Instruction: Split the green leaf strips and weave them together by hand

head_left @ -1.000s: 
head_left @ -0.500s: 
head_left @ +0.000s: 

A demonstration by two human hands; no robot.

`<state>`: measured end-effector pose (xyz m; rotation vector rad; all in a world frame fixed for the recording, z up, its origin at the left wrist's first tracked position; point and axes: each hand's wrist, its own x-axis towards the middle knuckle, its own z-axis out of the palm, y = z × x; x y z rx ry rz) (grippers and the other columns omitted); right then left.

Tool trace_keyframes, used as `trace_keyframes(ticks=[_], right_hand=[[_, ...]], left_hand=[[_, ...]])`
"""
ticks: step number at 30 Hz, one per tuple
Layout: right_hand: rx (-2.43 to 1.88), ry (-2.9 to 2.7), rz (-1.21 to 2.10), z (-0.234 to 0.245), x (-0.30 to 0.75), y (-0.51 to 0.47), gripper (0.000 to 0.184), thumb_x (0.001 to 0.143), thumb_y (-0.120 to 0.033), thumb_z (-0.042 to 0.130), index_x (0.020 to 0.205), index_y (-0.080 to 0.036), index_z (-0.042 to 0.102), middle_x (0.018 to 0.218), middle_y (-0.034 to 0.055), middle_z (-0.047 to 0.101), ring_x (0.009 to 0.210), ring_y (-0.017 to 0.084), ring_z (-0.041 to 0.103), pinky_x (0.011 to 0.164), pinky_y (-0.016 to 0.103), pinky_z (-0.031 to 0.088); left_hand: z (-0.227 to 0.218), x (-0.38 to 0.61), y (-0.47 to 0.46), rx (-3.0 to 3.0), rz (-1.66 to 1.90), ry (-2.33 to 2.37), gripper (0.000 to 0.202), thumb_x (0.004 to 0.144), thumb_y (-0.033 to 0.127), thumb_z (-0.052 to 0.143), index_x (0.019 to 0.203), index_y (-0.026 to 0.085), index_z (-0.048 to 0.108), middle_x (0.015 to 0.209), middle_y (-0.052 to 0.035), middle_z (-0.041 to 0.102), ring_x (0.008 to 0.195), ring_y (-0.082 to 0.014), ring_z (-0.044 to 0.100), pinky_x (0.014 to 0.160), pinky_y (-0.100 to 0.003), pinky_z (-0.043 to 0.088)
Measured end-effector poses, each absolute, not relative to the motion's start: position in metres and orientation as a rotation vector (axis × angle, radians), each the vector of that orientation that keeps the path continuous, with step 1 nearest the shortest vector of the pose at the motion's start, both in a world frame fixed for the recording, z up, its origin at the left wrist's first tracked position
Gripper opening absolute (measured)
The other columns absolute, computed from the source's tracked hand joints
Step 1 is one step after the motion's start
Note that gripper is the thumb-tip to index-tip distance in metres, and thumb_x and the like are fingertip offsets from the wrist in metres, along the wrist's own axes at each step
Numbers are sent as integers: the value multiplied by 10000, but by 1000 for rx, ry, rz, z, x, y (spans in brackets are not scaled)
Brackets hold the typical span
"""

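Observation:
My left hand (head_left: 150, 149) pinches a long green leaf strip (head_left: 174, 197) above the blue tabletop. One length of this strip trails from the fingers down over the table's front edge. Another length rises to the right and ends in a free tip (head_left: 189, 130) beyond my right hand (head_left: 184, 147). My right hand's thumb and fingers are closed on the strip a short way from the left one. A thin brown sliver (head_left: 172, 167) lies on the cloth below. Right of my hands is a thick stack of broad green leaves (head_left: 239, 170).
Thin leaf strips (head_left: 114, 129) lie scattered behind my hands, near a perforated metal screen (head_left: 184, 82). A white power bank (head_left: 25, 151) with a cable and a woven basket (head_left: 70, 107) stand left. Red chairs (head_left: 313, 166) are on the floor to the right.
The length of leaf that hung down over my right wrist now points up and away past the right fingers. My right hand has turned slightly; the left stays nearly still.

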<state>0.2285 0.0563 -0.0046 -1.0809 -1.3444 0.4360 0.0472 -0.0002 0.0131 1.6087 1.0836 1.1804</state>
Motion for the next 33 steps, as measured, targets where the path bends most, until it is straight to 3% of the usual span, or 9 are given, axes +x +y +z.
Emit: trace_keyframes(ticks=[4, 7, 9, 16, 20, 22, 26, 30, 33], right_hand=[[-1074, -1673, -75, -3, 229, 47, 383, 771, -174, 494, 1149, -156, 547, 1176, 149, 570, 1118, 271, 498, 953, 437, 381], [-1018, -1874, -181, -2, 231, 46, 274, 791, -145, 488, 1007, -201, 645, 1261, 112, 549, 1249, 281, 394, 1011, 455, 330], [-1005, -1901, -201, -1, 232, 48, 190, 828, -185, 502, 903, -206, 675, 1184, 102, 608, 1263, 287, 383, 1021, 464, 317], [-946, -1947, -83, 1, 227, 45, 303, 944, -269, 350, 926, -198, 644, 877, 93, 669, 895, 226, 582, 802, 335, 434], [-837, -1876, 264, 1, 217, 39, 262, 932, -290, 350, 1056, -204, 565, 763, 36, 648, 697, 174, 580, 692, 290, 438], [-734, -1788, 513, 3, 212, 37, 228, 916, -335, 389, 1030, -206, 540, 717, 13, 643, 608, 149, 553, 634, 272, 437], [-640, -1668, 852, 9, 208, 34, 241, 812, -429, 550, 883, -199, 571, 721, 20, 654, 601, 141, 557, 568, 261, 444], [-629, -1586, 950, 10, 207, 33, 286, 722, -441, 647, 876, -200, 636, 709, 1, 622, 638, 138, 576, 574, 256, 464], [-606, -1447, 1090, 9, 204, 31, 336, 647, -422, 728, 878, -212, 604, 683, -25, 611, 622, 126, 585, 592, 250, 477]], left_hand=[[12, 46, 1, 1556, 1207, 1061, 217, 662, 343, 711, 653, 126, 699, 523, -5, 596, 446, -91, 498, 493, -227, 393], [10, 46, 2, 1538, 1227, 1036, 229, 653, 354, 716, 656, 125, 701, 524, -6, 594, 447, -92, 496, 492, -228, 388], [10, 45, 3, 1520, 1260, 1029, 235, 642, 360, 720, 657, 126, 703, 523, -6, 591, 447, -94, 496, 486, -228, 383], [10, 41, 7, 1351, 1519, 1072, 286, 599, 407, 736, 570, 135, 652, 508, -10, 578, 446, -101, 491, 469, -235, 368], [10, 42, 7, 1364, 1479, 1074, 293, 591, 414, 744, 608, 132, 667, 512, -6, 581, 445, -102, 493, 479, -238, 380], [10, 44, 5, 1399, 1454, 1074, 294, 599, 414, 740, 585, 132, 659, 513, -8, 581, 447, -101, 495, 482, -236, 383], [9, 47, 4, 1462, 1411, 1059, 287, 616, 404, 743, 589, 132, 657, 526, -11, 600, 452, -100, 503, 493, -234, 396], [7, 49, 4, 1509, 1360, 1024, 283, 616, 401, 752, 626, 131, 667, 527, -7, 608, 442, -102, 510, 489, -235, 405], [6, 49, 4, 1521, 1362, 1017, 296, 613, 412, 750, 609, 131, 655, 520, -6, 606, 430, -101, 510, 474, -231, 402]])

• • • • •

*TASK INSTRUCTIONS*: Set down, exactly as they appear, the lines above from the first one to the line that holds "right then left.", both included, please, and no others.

*RESPONSE AREA*:
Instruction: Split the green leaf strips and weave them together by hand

head_left @ -1.000s: 
head_left @ -0.500s: 
head_left @ +0.000s: 

A demonstration by two human hands; no robot.

`<state>`: measured end-effector pose (xyz m; rotation vector rad; all in a world frame fixed for the recording, z up, its origin at the left wrist's first tracked position; point and axes: each hand's wrist, its own x-axis towards the middle knuckle, its own z-axis out of the palm, y = z × x; x y z rx ry rz) (grippers and the other columns omitted); right then left.

Response complete; there is no more output.